Just thought i'd share my experience of being the child of an alcoholic mother. I was adopted, so anything I have is not genetically based but is purely a following of the behavioural patterns I grew up with - and they are destructive.
Anyone who is an alcoholic or has a bad drinking problem and has children should understand that the children KNOW - and they don't have to be old. I was 6 when my mother started drinking heavily. I knew something was wrong, I didn't know she was drinking, but I knew something bad was happening.

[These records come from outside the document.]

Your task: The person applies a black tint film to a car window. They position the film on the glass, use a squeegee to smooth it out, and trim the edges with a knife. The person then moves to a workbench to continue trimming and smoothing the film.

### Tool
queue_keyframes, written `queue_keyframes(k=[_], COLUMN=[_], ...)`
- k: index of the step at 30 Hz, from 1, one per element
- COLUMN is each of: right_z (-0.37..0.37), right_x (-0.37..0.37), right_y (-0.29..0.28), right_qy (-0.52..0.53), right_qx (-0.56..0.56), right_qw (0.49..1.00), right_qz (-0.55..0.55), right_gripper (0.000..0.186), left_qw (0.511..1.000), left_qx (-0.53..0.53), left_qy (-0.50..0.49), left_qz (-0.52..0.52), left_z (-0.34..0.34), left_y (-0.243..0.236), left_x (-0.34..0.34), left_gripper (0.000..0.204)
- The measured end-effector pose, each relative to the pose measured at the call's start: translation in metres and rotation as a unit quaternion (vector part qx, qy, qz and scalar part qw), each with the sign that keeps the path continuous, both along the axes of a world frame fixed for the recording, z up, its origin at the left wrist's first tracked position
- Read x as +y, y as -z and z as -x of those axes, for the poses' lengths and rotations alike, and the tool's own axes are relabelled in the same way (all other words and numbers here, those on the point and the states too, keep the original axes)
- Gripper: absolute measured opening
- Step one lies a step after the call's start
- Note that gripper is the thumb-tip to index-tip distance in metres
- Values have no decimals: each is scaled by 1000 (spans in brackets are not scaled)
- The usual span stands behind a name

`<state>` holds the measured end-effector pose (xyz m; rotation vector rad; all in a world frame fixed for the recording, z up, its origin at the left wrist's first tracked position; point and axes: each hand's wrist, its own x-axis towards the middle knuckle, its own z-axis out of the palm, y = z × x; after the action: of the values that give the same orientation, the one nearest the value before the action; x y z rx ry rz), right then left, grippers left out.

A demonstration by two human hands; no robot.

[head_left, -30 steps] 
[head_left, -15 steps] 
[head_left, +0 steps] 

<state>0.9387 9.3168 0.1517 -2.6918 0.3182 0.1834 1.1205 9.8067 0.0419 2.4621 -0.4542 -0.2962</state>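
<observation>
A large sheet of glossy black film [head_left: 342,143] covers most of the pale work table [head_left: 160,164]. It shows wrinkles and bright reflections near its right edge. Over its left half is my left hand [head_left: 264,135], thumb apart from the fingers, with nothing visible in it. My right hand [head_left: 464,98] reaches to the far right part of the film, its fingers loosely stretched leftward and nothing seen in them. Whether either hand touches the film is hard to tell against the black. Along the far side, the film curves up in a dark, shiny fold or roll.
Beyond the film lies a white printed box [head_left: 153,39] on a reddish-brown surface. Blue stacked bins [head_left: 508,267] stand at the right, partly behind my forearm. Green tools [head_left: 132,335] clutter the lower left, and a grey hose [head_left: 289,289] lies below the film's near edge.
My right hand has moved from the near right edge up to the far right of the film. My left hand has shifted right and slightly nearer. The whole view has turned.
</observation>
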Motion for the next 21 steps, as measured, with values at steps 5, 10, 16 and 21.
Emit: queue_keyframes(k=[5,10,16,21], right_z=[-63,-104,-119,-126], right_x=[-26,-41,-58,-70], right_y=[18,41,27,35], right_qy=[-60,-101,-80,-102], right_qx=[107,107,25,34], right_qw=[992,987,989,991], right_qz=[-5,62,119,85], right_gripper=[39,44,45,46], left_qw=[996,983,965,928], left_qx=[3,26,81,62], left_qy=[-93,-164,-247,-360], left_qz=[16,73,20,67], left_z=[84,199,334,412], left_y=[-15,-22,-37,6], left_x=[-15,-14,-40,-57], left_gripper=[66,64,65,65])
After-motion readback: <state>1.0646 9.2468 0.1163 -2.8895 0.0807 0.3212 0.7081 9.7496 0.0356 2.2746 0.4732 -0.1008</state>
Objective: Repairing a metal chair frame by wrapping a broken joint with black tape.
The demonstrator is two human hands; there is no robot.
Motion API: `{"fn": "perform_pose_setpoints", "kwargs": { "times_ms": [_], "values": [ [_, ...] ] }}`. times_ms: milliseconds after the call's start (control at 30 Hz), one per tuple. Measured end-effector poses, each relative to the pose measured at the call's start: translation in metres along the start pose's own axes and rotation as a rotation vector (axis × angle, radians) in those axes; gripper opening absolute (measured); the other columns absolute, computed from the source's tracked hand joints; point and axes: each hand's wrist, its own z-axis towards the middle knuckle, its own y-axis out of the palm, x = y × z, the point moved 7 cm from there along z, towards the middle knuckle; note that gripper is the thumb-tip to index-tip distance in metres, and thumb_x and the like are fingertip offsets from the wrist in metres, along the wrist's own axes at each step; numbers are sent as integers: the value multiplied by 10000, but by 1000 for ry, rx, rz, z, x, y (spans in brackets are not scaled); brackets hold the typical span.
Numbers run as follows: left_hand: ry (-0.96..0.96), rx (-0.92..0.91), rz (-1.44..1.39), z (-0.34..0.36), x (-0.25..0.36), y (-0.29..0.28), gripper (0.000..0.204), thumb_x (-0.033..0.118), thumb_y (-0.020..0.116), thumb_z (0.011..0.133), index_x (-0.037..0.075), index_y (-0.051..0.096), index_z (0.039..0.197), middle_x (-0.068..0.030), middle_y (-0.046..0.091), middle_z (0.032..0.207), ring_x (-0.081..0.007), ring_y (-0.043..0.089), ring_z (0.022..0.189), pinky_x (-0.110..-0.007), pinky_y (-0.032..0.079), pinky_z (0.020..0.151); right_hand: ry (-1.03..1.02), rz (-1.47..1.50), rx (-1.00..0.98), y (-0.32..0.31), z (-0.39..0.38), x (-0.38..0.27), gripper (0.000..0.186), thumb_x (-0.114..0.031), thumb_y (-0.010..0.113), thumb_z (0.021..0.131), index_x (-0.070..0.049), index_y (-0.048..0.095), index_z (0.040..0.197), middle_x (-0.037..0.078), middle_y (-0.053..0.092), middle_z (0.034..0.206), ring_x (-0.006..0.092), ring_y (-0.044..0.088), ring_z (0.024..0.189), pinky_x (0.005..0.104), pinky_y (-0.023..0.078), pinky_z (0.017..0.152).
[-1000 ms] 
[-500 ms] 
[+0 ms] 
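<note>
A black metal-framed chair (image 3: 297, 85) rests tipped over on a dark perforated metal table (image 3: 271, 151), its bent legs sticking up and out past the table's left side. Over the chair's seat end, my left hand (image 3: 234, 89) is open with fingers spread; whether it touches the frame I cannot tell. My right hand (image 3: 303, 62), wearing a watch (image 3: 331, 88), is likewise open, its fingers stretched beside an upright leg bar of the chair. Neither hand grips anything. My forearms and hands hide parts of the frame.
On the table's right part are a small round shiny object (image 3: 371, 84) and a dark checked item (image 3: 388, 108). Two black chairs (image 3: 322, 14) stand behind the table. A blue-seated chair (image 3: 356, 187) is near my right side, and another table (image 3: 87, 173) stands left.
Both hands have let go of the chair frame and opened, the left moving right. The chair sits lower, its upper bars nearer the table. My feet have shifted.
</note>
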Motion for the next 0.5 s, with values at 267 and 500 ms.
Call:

I assumed (as all children do as they are the centre of the universe for a while and good for them) that it was in some way my fault. Subconsciously I have felt like this for the rest of my life. I excelled at school, did everything right, never (well hardly) got into trouble, and still she drank. What a failure I felt...
In my late teens I started to fight back at her - to return abuse for abuse. I never knew what I was coming home to. I had to call home to see if a friend could come home with me in case she was drunk.
Every time I approached my front door I was scared.
And then there was my father. He firmly believed she was drinking to get at him, so when she sobered up he punished her by not speaking to her for weeks. So it was my job to run between them, to comfort my mother and beg my father to forgive her so we could be "normal".
At 15 I refused to do what I had been doing for years, answering her calls and saying that she was sick. I told a friend of hers that she could not come to the phone cause she was drunk. All hell broke loose - one parent angry that i'd betrayed her, the other that our family's "dirty little secret" was out. I never did it again.
I begged with her to stop, I spent hours listening to her post-binge remorse and actually believing her, thinking that she would stop - oh the optimism of childhood.
I grew up too fast, I was a little adult, they used to brag about that. I became the carer- or tried to be - the one to make everyone "happy" so it would all stop. In some ways childhood ended at 6 years of age.
One counsellor I saw told me that growing up with an alcoholic is akin to growing up in Belfast (this was a while ago) - in other words you are always looking over you shoulder, you don't trust, you never know what's going to happen next.
These days I crave certainty, i despise change, i feel guilty when i think i've failed at something, and unbelievably at 38 I am still trying to make my parents happy - I ring them to tell them when I get praise from my boss, I send them chapters of my thesis that my supervisor likes, I don't tell them (or at least try to hide from them) if I am sick, or not at work for some reason.
For anyone who drinks and has children - and I am guilty (though never on my mother's spectacular scale) remember how you can harm them. You behaviour will harm them, your remorse will harm them, and your unpredictability will have them searching for stability all their lives and then not understanding when life changes that it is not all disaster.
Children need parents, not to be parents.